Edwin,
Thanks for mentioning the Bohr postcard. I had never actually seen the image until your comment provoked me to search for it.
I would assert that QM is not about ontology at all. It is not describing what exists in "being", but only the statistics of a threshold-based energy-detection, of the things in being. So if you draw a vertical threshold line, down the middle of the "B-field on" image, you create the two states. But at the top and bottom of the image, those two states blur together and it becomes impossible to correctly distinguish between them. That is the problem with all Bell tests, that I noted in my comment above. When you examine a "coin" face-on, it is easy to correctly "call it". But not when you examine it "edge-on." The actual ontology of a coin is that it is what is is - not what you observe.
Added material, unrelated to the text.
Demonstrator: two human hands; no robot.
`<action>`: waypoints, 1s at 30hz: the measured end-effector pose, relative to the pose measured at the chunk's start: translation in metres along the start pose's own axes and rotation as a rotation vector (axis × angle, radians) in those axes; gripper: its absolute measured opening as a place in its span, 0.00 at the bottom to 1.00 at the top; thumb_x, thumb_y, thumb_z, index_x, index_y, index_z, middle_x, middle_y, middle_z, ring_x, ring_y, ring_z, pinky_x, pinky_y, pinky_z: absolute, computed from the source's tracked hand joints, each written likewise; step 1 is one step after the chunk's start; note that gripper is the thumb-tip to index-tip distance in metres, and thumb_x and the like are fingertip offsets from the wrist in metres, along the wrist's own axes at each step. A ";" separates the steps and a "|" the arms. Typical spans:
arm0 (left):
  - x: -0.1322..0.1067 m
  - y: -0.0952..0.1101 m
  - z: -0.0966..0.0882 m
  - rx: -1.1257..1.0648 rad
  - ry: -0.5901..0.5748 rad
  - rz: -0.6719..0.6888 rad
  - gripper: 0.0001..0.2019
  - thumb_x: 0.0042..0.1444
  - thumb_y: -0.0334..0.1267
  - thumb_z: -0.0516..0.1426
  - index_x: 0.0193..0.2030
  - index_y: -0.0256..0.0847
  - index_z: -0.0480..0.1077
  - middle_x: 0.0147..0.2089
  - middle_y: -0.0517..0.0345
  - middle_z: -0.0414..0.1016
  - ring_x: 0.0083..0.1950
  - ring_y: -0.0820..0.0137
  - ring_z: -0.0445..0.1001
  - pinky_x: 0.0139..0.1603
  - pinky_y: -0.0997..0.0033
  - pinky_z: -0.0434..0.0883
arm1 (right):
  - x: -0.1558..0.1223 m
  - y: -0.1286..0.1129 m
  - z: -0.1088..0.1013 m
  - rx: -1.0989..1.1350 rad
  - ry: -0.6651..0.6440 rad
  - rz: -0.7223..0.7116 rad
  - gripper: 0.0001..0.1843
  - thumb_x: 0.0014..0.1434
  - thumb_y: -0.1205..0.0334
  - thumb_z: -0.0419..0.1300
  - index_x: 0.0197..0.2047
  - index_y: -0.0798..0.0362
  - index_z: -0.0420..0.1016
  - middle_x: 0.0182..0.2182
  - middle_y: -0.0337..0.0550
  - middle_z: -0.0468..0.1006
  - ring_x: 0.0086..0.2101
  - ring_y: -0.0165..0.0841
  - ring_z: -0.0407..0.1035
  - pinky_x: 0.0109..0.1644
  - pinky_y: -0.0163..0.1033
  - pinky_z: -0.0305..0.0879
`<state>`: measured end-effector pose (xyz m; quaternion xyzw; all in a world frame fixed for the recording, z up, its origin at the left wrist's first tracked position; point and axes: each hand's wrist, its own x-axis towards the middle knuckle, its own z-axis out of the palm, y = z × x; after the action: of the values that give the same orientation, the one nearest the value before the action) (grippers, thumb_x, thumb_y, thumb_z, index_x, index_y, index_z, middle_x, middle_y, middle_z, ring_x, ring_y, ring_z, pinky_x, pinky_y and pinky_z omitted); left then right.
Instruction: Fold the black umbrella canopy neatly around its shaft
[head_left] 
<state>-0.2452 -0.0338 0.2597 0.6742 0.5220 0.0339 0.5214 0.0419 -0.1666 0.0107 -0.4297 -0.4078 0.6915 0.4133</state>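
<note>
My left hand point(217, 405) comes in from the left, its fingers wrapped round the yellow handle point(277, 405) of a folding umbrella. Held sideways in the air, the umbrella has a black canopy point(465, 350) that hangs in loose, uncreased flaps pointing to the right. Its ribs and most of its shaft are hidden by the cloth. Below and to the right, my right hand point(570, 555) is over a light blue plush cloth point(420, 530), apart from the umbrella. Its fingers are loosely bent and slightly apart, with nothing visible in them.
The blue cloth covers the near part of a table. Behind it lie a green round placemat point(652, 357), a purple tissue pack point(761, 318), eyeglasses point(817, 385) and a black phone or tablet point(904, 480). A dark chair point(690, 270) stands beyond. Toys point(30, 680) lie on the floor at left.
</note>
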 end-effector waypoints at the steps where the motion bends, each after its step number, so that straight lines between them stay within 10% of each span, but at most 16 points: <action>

Thus, a polarized coin is in the ontological state of merely being polarized; it is not polarized either "up" or "down" - the latter are merely the result of "observing" the polarization, with a detector that measures a different energy in the "polarization", as a function of the angle between the coin's axis and the axis of the detector - and then introducing a threshold to "call it" one state or the other - or "none of the above", in the event that there is not enough energy to ever reliably detect the object at all, as when it is nearly edge-on and thus "too close to call."
In this context, it is useful to bear in mind, that QM got its start, when it was first observed that the photoelectric-effect behaved just as if an energy threshold exists.